# HOW TO COMPLETE THIS TASK:
After locating the line that contains "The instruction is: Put" in the data below, set down exactly that line and each one after it through the line that contains "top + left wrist", and nothing more.

# GIVEN ENTRIES:
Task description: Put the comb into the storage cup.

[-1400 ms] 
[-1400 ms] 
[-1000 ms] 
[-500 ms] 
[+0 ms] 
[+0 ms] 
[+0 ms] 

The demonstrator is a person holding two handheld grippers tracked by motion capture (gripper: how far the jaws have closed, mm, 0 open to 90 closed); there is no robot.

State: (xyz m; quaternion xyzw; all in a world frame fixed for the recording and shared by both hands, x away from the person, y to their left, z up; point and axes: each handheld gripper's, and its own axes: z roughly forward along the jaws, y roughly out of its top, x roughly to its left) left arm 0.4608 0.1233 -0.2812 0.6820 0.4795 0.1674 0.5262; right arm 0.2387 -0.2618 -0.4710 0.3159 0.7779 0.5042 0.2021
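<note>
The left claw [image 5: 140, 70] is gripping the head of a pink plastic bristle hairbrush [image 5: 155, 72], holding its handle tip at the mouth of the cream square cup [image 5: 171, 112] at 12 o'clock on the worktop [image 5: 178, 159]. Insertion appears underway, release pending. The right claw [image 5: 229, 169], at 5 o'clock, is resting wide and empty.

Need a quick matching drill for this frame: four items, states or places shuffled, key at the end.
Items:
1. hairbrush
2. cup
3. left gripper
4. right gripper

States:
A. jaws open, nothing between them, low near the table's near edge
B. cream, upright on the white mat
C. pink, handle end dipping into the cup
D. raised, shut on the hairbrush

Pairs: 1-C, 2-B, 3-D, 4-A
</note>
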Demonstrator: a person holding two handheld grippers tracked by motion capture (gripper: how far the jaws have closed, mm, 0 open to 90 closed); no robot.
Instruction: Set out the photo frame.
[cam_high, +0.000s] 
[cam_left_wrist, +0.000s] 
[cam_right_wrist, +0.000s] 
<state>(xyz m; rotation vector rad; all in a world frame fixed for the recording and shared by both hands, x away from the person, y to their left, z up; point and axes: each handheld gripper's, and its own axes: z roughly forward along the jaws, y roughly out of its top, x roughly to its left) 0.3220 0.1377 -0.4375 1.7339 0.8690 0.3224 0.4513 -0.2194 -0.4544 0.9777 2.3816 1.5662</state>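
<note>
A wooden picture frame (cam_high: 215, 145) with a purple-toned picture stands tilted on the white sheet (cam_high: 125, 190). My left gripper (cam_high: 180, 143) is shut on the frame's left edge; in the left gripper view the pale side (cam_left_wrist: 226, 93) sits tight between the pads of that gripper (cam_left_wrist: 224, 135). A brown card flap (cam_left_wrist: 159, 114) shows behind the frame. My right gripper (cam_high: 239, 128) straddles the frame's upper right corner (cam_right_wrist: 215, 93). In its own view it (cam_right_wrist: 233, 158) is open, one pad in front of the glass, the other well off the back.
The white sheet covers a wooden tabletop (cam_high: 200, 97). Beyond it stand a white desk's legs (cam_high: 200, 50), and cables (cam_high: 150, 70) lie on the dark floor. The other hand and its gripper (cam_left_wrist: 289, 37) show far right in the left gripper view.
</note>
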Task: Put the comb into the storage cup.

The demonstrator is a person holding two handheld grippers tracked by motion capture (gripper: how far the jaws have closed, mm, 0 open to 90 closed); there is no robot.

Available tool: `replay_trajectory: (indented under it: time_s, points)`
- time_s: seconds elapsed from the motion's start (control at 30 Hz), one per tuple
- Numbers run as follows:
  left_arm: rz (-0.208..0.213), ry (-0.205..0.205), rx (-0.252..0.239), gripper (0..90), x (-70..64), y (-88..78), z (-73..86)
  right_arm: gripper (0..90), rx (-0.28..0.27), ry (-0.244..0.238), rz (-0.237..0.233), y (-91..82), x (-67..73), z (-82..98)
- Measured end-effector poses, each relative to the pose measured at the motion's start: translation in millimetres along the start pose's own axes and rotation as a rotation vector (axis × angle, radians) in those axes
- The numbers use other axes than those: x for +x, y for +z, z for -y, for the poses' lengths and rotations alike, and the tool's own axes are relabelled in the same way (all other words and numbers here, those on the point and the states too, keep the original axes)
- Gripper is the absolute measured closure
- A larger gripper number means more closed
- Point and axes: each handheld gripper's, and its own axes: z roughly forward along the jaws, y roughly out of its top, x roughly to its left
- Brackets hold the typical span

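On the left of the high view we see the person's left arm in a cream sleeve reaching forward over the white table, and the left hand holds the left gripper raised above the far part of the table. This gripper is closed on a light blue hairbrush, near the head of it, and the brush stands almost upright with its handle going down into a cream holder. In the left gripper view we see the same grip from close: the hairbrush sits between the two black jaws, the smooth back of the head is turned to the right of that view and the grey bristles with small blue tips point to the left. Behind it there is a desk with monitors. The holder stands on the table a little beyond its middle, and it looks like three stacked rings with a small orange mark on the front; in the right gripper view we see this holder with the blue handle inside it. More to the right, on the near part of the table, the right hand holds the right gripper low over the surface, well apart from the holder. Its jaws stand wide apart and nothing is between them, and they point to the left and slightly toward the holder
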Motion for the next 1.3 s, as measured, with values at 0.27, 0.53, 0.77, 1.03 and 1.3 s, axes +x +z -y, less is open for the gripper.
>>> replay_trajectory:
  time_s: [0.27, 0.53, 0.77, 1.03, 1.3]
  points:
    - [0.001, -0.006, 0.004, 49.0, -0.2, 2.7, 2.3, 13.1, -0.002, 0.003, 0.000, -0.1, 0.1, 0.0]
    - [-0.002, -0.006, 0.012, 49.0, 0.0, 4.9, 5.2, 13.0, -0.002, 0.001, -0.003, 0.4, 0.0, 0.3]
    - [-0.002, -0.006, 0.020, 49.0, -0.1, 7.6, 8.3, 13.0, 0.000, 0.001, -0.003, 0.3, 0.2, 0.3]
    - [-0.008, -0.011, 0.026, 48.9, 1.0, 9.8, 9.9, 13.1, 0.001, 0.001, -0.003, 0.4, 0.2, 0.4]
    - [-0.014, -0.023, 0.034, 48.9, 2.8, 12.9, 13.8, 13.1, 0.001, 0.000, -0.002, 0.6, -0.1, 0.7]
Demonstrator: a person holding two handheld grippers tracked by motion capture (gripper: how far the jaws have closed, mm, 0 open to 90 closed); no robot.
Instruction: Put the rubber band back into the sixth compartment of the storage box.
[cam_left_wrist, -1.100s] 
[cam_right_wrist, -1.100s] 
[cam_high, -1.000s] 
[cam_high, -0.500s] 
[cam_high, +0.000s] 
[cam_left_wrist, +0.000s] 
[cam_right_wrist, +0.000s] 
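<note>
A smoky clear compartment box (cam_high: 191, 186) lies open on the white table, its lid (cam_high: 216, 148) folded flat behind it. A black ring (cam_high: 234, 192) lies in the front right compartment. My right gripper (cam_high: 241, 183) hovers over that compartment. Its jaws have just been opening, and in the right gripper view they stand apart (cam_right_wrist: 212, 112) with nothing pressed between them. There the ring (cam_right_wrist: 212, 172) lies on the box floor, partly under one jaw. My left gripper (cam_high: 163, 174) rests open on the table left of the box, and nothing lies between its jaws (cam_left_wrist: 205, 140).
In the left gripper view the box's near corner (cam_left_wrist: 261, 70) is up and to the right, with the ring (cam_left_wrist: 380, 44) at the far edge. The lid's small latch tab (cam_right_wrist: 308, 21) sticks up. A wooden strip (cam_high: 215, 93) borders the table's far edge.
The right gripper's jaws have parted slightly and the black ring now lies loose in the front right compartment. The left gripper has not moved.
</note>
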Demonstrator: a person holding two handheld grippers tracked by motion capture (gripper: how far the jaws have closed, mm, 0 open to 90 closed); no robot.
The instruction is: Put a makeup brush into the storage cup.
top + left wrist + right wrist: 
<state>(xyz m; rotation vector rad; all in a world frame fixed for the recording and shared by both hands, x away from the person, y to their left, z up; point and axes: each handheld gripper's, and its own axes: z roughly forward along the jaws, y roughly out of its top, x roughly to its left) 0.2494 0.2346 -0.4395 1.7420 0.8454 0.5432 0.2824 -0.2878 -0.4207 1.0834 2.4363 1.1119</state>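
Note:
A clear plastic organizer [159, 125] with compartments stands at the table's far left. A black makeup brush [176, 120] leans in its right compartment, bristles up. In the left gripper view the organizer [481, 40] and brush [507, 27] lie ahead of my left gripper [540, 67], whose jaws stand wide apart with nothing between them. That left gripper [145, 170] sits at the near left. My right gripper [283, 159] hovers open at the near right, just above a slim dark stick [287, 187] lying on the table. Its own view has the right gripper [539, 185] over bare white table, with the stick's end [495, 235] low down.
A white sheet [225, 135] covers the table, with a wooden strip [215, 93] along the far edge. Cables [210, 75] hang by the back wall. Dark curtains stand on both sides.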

# EXERCISE ANSWER:
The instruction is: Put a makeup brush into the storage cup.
top + left wrist + right wrist: 

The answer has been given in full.